Finetuning Torchvision Models - Tutorial

Hi, I had a question regarding the official tutorial on Finetuning Torchvision Models, in that tutorial they set all the parameters of the network except the new ones ( from the new classifier layer ) to requires_grad = False and then they use this code to build the Optimizer :

`params_to_update = model_ft.parameters()
print(“Params to learn:”)
if feature_extract:
params_to_update = []
for name,param in model_ft.named_parameters():
if param.requires_grad == True:
params_to_update.append(param)
print("\t",name)
else:
for name,param in model_ft.named_parameters():
if param.requires_grad == True:
print("\t",name)

optimizer_ft = optim.SGD(params_to_update, lr=0.001, momentum=0.9)
`

( The else here is for finetuning ). But settings requires_grad = False is not enough to not train the parameters even if we pass them to the Optimizer? In my understanding of the autograd module, both cases here are doing the same thing ( training only the parameters with requires_grad = True ) even if they don’t have the same parameters in the Optimizer. Am I missing something ?

Thank you very much for your help !

If your optimizer uses weight decay, the parameters might be updated even without having a gradient, which is why they are also filtered out of the parameter list passed to the optimizer.

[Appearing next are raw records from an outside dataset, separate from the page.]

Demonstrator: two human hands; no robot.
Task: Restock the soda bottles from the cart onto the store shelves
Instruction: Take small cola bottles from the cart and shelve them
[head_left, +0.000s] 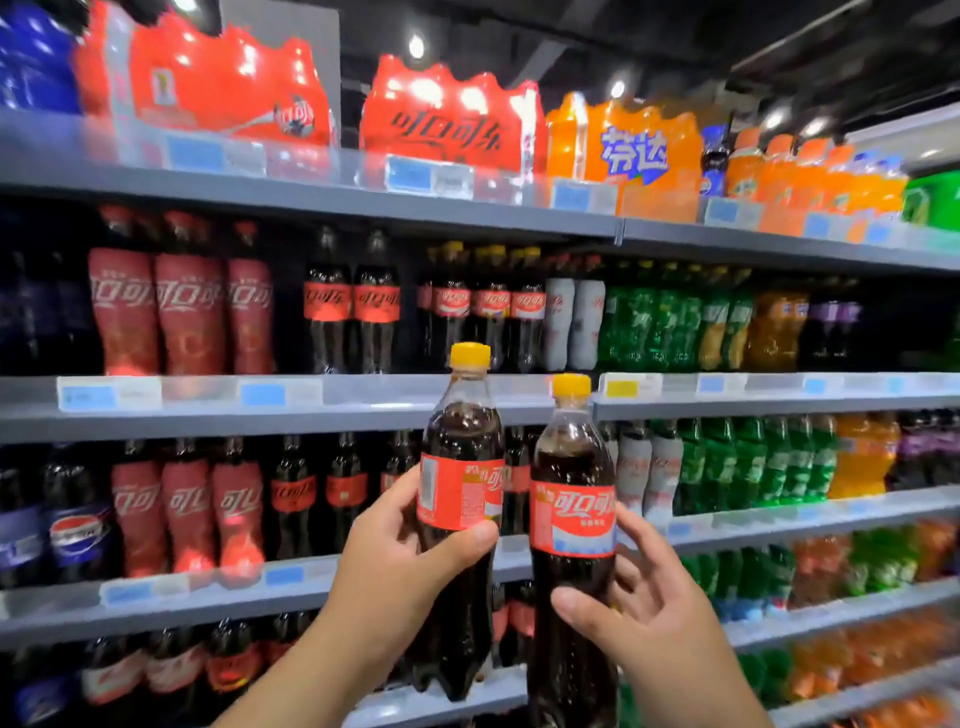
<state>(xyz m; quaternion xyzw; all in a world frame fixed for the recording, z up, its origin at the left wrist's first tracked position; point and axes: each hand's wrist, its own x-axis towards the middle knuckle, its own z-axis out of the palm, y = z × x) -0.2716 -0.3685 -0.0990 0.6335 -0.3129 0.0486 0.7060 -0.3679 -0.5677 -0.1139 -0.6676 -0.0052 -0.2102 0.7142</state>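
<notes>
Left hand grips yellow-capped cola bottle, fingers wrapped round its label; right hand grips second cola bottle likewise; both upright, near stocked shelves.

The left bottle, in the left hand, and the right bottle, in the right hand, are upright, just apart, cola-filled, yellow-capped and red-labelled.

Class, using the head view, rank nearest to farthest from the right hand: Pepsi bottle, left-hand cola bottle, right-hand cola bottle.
1. Right-hand cola bottle, gripped in the right hand.
2. Left-hand cola bottle, just to its left.
3. Pepsi bottle, far-left shelf.
</notes>
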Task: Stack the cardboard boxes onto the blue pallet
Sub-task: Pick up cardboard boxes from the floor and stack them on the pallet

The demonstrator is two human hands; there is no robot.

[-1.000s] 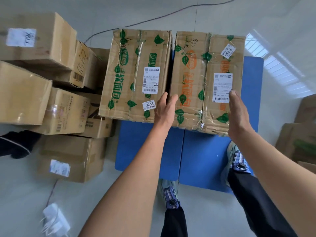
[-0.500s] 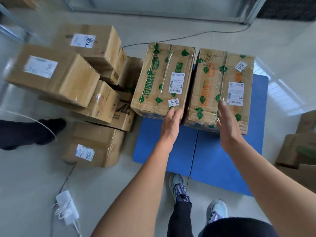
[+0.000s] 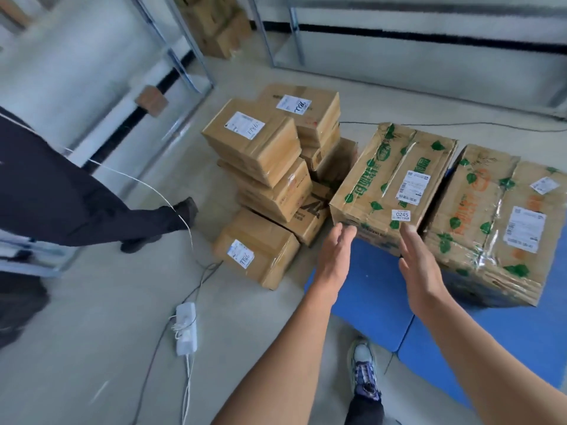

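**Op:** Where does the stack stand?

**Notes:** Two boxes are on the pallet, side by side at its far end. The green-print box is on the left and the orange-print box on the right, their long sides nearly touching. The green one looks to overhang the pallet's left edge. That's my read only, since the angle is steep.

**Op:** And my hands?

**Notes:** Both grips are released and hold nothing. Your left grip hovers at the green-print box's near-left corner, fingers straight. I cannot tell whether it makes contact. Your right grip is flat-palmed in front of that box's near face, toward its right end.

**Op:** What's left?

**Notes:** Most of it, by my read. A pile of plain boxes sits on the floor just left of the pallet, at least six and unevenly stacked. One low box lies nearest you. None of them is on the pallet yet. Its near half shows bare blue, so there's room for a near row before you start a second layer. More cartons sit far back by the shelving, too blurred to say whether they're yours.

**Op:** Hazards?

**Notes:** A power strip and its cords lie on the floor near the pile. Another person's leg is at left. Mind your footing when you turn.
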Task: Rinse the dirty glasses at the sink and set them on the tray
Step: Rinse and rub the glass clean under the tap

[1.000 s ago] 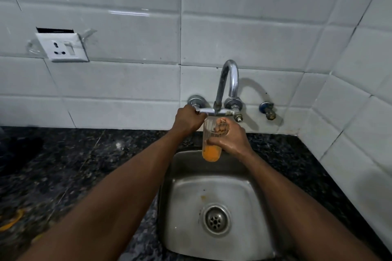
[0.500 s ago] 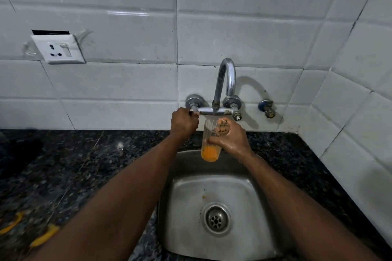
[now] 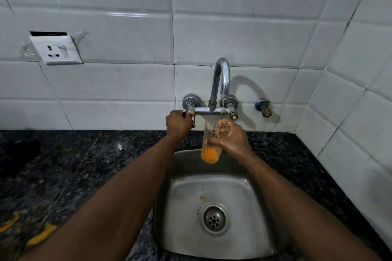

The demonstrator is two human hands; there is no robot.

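Observation:
My right hand (image 3: 232, 140) grips a clear ribbed glass (image 3: 211, 144) with orange liquid in its bottom. The glass is held upright over the back of the steel sink (image 3: 250, 197), just below the spout of the chrome wall tap (image 3: 220, 82). A thin stream of water falls from the spout towards the glass. My left hand (image 3: 178, 123) is curled round the tap's left handle (image 3: 189, 110). No tray is in view.
A dark speckled granite counter (image 3: 89, 167) surrounds the sink, with white tiled walls behind and to the right. A small angle valve (image 3: 263, 107) sits right of the tap. A wall socket (image 3: 56, 50) is at upper left. Yellow shapes (image 3: 40, 235) lie at the lower left counter edge.
The view has shifted slightly. My hands keep their places, left on the tap handle and right on the glass. A thin stream of water now shows at the spout.

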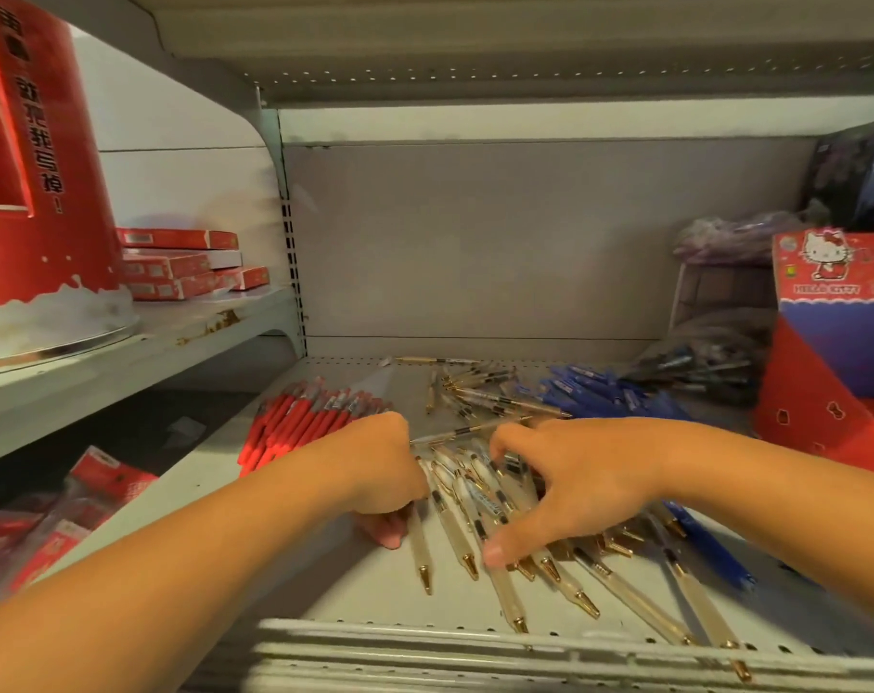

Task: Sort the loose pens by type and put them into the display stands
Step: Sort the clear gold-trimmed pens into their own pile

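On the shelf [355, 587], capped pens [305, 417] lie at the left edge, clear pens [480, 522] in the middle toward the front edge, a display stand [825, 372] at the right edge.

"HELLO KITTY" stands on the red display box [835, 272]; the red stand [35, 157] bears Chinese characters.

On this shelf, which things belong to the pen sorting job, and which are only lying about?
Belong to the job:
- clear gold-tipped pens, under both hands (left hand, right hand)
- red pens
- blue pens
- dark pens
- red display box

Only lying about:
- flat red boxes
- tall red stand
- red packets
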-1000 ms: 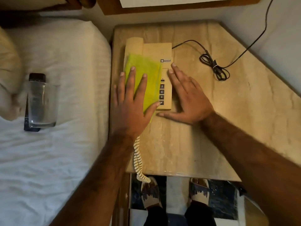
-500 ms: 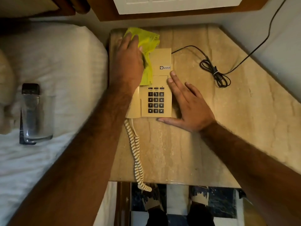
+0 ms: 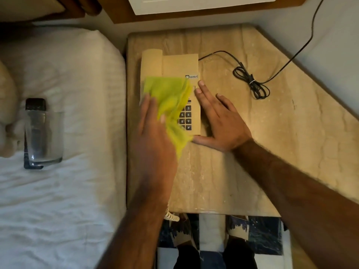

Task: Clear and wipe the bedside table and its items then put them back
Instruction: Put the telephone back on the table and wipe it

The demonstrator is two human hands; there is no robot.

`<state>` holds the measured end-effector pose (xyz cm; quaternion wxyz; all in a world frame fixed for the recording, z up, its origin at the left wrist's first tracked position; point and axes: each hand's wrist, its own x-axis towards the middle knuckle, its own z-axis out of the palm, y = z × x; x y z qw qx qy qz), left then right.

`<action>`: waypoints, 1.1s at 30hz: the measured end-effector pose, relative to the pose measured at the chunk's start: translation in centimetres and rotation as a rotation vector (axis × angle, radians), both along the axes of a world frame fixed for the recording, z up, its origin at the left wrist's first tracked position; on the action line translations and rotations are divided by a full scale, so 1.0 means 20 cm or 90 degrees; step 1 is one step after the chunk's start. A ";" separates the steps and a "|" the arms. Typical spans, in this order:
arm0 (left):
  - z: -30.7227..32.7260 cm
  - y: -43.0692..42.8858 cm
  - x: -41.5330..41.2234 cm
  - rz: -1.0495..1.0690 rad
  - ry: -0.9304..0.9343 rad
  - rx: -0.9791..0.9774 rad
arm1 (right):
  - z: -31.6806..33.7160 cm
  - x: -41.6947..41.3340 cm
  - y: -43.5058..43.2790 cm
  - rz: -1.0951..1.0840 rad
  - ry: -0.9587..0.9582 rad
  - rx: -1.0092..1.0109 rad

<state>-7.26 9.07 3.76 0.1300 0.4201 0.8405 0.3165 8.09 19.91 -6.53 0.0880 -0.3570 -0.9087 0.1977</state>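
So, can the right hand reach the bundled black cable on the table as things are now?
Probably yes. The right hand lies flat beside the telephone, holding nothing, and only bare table lies between it and the bundled black cable. Letting go may free the telephone to slide.

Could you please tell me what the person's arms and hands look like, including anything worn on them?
Both forearms are bare, with no sleeve in view, and show some hair. The left hand and the right hand carry no glove, ring, watch or band that shows. The nails look short. The left one is a little blurred.
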 end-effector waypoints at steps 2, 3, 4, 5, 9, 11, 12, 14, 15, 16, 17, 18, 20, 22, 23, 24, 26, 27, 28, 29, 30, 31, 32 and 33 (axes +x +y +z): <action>0.00 0.26 0.03 -0.033 0.008 0.006 | 0.00 0.00 0.00 -0.001 0.003 0.005; -0.02 0.39 0.04 -0.058 0.020 -0.014 | 0.00 0.00 0.00 -0.003 0.004 0.014; -0.06 0.50 0.03 -0.083 0.039 -0.050 | -0.01 -0.01 0.00 -0.007 0.004 0.023; -0.11 0.59 0.03 -0.103 0.054 -0.091 | -0.01 -0.01 -0.01 -0.013 0.006 0.031; -0.26 0.62 0.01 -0.137 0.128 -0.148 | -0.03 -0.01 0.00 -0.012 0.018 0.029; -0.27 0.48 0.05 -0.154 0.151 -0.117 | -0.04 -0.01 0.00 -0.002 0.026 0.042; -0.28 0.39 0.06 -0.157 0.149 -0.114 | -0.05 -0.01 0.01 0.000 0.025 0.037; -0.30 0.24 0.09 -0.165 0.134 -0.129 | -0.05 0.00 0.02 0.012 0.019 0.018; -0.31 0.16 0.10 -0.167 0.129 -0.137 | -0.06 0.00 0.03 0.020 0.021 0.020; -0.32 0.10 0.12 -0.170 0.129 -0.149 | -0.06 0.00 0.03 0.026 0.026 0.032; -0.33 0.04 0.14 -0.170 0.132 -0.150 | -0.06 0.00 0.02 0.027 0.033 0.043; -0.33 0.00 0.15 -0.168 0.135 -0.147 | -0.05 0.00 0.02 0.021 0.036 0.042; -0.30 -0.06 0.16 -0.162 0.104 -0.145 | -0.03 -0.01 0.02 0.013 0.033 0.016; -0.26 -0.13 0.17 -0.154 0.032 -0.147 | 0.00 0.00 0.01 0.005 0.039 -0.034; -0.24 -0.17 0.19 -0.140 0.007 -0.140 | 0.02 0.02 -0.01 -0.009 0.049 -0.057; -0.21 -0.22 0.21 -0.128 0.002 -0.126 | 0.04 0.06 -0.04 -0.036 0.057 -0.064; -0.22 -0.32 0.27 -0.123 0.027 -0.093 | 0.05 0.15 -0.17 -0.126 0.044 -0.038; -0.25 -0.37 0.29 -0.122 0.048 -0.094 | 0.06 0.21 -0.26 -0.184 0.012 -0.029; -0.30 -0.41 0.31 -0.123 0.071 -0.111 | 0.05 0.25 -0.34 -0.237 -0.032 -0.032; -0.35 -0.45 0.33 -0.127 0.098 -0.134 | 0.04 0.29 -0.41 -0.273 -0.073 -0.034; -0.40 -0.47 0.33 -0.133 0.124 -0.155 | 0.03 0.32 -0.47 -0.288 -0.109 -0.028; -0.44 -0.49 0.33 -0.147 0.143 -0.172 | 0.01 0.33 -0.50 -0.285 -0.135 -0.013; -0.46 -0.50 0.33 -0.164 0.156 -0.184 | -0.01 0.34 -0.51 -0.274 -0.155 -0.001; -0.46 -0.50 0.32 -0.176 0.159 -0.190 | -0.02 0.34 -0.52 -0.268 -0.166 0.007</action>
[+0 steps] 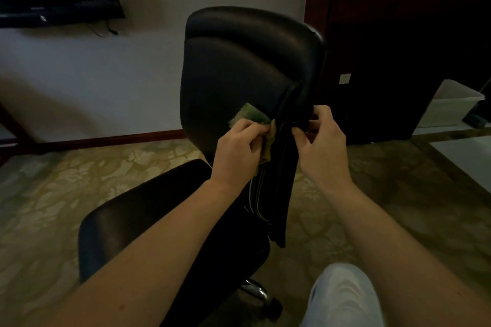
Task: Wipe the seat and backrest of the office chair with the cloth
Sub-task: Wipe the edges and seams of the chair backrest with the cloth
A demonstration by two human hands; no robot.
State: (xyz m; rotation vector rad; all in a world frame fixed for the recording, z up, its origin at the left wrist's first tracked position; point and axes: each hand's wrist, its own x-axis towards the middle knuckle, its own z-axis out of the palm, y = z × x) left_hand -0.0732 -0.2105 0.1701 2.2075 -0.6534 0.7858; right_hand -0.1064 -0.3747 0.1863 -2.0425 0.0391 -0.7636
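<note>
Left grip [239,147] clutches cloth [252,115], corner poking above, against backrest [233,66].

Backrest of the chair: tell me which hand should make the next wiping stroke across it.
Left, probably. The left hand grips the green cloth against the backrest. The right hand has no cloth; its fingers curl round the backrest's edge, better suited to steadying it.
</note>
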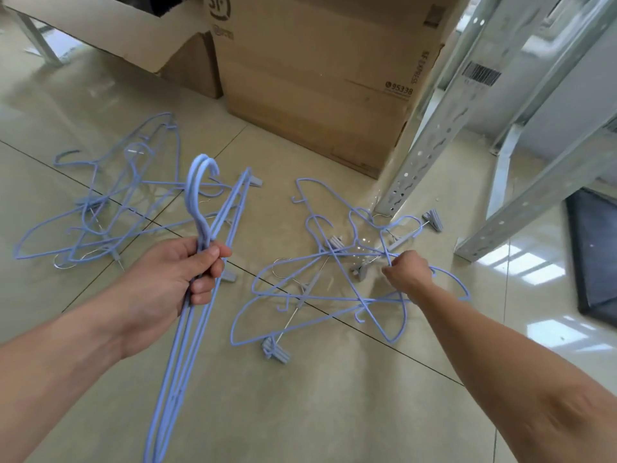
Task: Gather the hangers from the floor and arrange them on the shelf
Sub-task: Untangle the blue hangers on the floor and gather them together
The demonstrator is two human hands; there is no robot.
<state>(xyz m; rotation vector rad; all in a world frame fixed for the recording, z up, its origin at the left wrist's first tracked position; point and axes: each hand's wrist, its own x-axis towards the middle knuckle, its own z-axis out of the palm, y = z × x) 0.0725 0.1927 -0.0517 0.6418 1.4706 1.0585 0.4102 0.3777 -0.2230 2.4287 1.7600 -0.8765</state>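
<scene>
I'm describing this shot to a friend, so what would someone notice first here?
Probably the left hand, its grip shut on a bundle of blue hangers at centre-left. Next, the right hand grasping one hanger in the tangled pile on the tiled floor, with another pile lying far left.

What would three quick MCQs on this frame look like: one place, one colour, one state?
1. Where is the cardboard box?
A. Behind the hanger piles
B. On the shelf
C. In the left hand

2. What colour are the hangers?
A. Red
B. Light blue
C. Black

3. What is the right hand doing?
A. Resting flat on the floor
B. Holding a box flap
C. Gripping a hanger in the right pile

Answers:
1. A, it stands on the floor beyond both piles.
2. B, the bundle of hangers and both piles are light blue.
3. C, its fingers close around a wire of the right pile.
</scene>
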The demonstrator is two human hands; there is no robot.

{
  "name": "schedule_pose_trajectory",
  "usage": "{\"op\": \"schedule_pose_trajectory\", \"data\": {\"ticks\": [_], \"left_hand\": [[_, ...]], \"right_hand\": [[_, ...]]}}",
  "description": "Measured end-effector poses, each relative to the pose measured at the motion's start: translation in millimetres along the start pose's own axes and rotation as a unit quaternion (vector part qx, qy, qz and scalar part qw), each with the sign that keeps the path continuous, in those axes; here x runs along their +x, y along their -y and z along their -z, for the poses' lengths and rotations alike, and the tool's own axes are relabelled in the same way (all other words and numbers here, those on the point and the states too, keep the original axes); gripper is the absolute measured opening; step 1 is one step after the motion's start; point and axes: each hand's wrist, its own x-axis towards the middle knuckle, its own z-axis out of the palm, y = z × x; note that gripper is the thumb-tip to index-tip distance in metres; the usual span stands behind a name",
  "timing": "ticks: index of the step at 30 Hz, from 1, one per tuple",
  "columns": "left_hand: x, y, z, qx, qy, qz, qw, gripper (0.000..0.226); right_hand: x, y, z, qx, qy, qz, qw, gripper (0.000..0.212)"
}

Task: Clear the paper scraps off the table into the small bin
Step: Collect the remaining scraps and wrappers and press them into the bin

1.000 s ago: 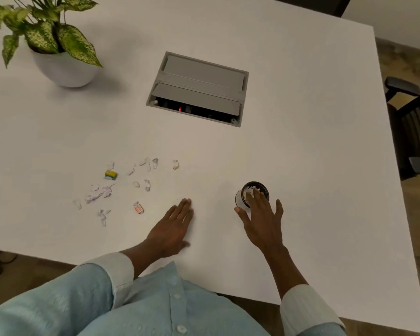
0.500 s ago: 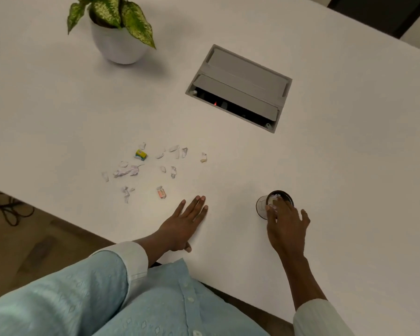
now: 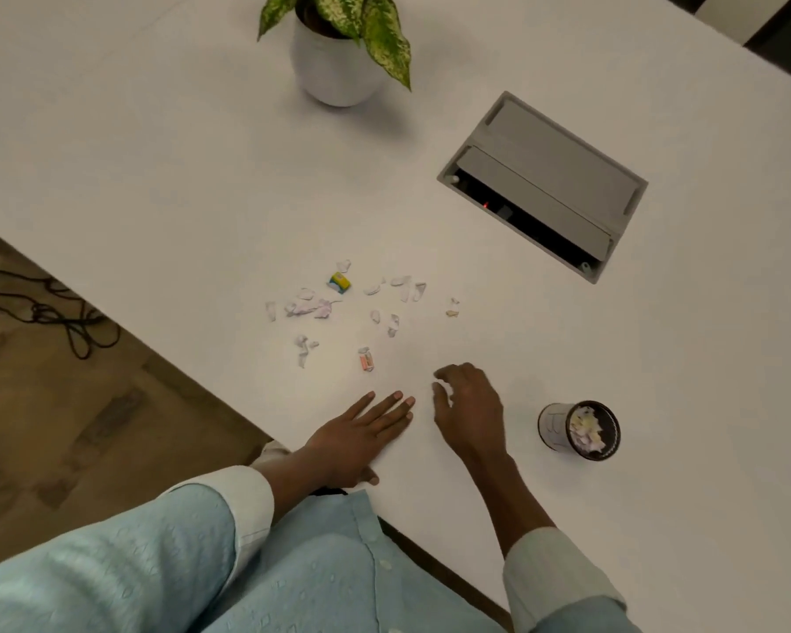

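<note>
The small bin [image 3: 552,427] stands upright on the tabletop [image 3: 156,175], to the right of the right grip [image 3: 469,411] and apart from it. It is a little round can with a pale wall and a dark rim, and inside it lies a heap of crumpled paper [image 3: 587,430], white, pale yellow and lilac, reaching close to the rim.

A second container, a white pot [image 3: 334,66], sits well beyond both grips at the far side and holds a plant [image 3: 375,25] with speckled green leaves. The third is a grey cable box [image 3: 544,175] sunk into the tabletop beyond the right grip. Its flap is part-way up, and a red light shows in the dark slot beneath.

The left grip [image 3: 357,431] lies flat on the tabletop, fingers straight and together, holding nothing. The right grip hovers just beside it, palm down, with its fingers loosely curled, its thumb apart from them and nothing held.

The paper scraps [image 3: 320,308] still to be cleared are scattered beyond both grips, ahead and left of the right one. I count about eighteen, though the small white bits blur together, so that number is not firm. Two are coloured. One yellow-green piece [image 3: 340,281] lies at the far side of the scatter. One pink piece [image 3: 366,360] lies nearest, a little beyond the left grip's fingertips.

To the left of the left grip, below the tabletop's edge, one black cord [image 3: 56,312] lies tangled on the floor.
</note>
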Motion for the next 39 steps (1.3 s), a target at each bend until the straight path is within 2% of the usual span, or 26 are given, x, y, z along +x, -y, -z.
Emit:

Oh right, super interesting, thank you very much for this answer !

On a second thinking, in this case using weight decay + requires_grad = False and still having the parameters in the optimizer ( what they did in the fine tuning case ) will imply that the of the “frozen” part of the network are going to get reduced at every epoch even if they are not changed by backprop, would it be not good for the network ?

I’m not sure, if weight decay on frozen parameters is beneficial or not and you would have to run some experiments on it.
Just for the sake of completeness, weight decay won’t be applied if the .grad attribute is None as seen here. If you set the requires_grad attribute to False from the beginning, these parameters won’t be updated, as their .grad will never be set to a valid value.

However, if you’ve applied some training to these parameters before setting requires_grad=False and only zero out their gradients, weight decay will manipulate these in the next optimizer steps.